Exercise description ▸ What you return must match every record word for word.

(Extracted records Opens)

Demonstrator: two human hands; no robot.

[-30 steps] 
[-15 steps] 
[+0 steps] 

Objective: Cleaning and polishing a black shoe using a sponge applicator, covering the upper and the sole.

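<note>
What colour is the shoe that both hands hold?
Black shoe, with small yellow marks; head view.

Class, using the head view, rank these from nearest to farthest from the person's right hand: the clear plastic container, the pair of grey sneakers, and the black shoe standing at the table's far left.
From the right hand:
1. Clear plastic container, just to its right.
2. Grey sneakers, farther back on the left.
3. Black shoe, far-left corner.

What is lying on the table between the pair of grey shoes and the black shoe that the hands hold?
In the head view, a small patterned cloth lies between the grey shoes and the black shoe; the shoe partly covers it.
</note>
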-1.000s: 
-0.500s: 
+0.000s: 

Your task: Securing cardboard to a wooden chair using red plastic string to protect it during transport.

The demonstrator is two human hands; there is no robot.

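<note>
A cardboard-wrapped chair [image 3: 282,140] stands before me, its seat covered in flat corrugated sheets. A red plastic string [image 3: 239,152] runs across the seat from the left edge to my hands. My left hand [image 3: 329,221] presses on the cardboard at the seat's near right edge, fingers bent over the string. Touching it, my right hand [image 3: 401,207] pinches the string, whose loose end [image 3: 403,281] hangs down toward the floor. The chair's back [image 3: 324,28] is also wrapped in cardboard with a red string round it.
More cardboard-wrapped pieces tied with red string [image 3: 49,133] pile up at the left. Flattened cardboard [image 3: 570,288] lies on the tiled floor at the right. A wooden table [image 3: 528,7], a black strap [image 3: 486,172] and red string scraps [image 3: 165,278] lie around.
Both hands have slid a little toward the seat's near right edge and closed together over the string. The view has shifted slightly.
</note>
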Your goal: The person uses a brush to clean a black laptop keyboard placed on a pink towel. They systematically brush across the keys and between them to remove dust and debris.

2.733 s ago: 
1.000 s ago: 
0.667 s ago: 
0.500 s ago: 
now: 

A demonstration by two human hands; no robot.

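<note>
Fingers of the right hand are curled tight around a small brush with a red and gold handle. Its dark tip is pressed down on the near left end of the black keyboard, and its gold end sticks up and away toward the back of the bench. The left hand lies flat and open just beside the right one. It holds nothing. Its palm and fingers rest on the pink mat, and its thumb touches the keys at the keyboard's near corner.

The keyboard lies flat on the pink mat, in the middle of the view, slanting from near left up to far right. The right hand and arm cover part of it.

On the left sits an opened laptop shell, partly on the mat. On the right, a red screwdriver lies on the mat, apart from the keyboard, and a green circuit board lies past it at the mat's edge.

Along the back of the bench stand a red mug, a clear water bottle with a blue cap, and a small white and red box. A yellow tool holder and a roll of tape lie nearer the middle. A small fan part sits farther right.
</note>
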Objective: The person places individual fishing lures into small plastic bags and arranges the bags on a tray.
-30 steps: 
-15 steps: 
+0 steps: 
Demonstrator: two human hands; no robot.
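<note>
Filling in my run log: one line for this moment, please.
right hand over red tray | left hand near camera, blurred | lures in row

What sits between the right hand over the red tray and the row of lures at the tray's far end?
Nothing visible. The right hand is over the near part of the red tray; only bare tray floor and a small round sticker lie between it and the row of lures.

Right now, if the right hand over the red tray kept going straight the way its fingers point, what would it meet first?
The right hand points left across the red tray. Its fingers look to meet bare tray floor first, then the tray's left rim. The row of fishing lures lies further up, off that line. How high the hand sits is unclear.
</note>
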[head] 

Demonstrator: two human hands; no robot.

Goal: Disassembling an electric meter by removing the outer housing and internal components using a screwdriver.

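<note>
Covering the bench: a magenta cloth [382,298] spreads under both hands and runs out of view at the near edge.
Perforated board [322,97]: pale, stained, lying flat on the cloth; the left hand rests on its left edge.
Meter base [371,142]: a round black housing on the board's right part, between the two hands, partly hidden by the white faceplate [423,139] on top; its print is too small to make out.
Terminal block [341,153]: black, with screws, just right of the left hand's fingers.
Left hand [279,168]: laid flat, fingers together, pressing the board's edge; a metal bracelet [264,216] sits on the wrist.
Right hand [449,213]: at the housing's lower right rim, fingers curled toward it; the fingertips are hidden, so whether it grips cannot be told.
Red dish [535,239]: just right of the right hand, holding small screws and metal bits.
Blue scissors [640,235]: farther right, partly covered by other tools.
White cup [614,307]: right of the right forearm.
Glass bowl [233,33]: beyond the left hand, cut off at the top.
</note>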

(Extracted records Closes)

The completed task ▸
Demonstrator: two human hands; no robot.

[-30 steps] 
[-15 steps] 
[+0 steps] 

Objective: Cleaning and polishing a black shoe using a sponge applicator, covering the upper and the sole.

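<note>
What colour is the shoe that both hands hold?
Black shoe, with small yellow marks; head view.

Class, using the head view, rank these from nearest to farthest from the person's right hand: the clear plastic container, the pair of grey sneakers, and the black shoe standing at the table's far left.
From the right hand:
1. Clear plastic container, just to its right.
2. Grey sneakers, farther back on the left.
3. Black shoe, far-left corner.

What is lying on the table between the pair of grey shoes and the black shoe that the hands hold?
In the head view, a small patterned cloth lies between the grey shoes and the black shoe; the shoe partly covers it.
</note>
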-1.000s: 
-0.500s: 
+0.000s: 

Your task: Securing cardboard to a wooden chair using red plastic string to protect it during transport.

The demonstrator is two human hands; there is no robot.

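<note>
A cardboard-wrapped chair [image 3: 282,140] stands before me, its seat covered in flat corrugated sheets. A red plastic string [image 3: 239,152] runs across the seat from the left edge to my hands. My left hand [image 3: 329,221] presses on the cardboard at the seat's near right edge, fingers bent over the string. Touching it, my right hand [image 3: 401,207] pinches the string, whose loose end [image 3: 403,281] hangs down toward the floor. The chair's back [image 3: 324,28] is also wrapped in cardboard with a red string round it.
More cardboard-wrapped pieces tied with red string [image 3: 49,133] pile up at the left. Flattened cardboard [image 3: 570,288] lies on the tiled floor at the right. A wooden table [image 3: 528,7], a black strap [image 3: 486,172] and red string scraps [image 3: 165,278] lie around.
Both hands have slid a little toward the seat's near right edge and closed together over the string. The view has shifted slightly.
</note>
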Your goal: The person uses a brush to clean a black laptop keyboard placed on a pink towel. They systematically brush across the keys and between them to remove dust and debris.

2.733 s ago: 
1.000 s ago: 
0.667 s ago: 
0.500 s ago: 
now: 

A demonstration by two human hands; no robot.

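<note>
Fingers of the right hand are curled tight around a small brush with a red and gold handle. Its dark tip is pressed down on the near left end of the black keyboard, and its gold end sticks up and away toward the back of the bench. The left hand lies flat and open just beside the right one. It holds nothing. Its palm and fingers rest on the pink mat, and its thumb touches the keys at the keyboard's near corner.

The keyboard lies flat on the pink mat, in the middle of the view, slanting from near left up to far right. The right hand and arm cover part of it.

On the left sits an opened laptop shell, partly on the mat. On the right, a red screwdriver lies on the mat, apart from the keyboard, and a green circuit board lies past it at the mat's edge.

Along the back of the bench stand a red mug, a clear water bottle with a blue cap, and a small white and red box. A yellow tool holder and a roll of tape lie nearer the middle. A small fan part sits farther right.
</note>
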Objective: The person places individual fishing lures into small plastic bags and arranges the bags on a tray.
-30 steps: 
-15 steps: 
+0 steps: 
Demonstrator: two human hands; no robot.
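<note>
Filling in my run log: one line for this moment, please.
right hand over red tray | left hand near camera, blurred | lures in row

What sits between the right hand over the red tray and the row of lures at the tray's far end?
Nothing visible. The right hand is over the near part of the red tray; only bare tray floor and a small round sticker lie between it and the row of lures.

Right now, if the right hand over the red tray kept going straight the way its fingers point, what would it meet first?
The right hand points left across the red tray. Its fingers look to meet bare tray floor first, then the tray's left rim. The row of fishing lures lies further up, off that line. How high the hand sits is unclear.
</note>
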[head] 

Demonstrator: two human hands; no robot.

Goal: Disassembling an electric meter by removing the outer housing and internal components using a screwdriver.

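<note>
Covering the bench: a magenta cloth [382,298] spreads under both hands and runs out of view at the near edge.
Perforated board [322,97]: pale, stained, lying flat on the cloth; the left hand rests on its left edge.
Meter base [371,142]: a round black housing on the board's right part, between the two hands, partly hidden by the white faceplate [423,139] on top; its print is too small to make out.
Terminal block [341,153]: black, with screws, just right of the left hand's fingers.
Left hand [279,168]: laid flat, fingers together, pressing the board's edge; a metal bracelet [264,216] sits on the wrist.
Right hand [449,213]: at the housing's lower right rim, fingers curled toward it; the fingertips are hidden, so whether it grips cannot be told.
Red dish [535,239]: just right of the right hand, holding small screws and metal bits.
Blue scissors [640,235]: farther right, partly covered by other tools.
White cup [614,307]: right of the right forearm.
Glass bowl [233,33]: beyond the left hand, cut off at the top.
</note>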

The exercise requires nothing more.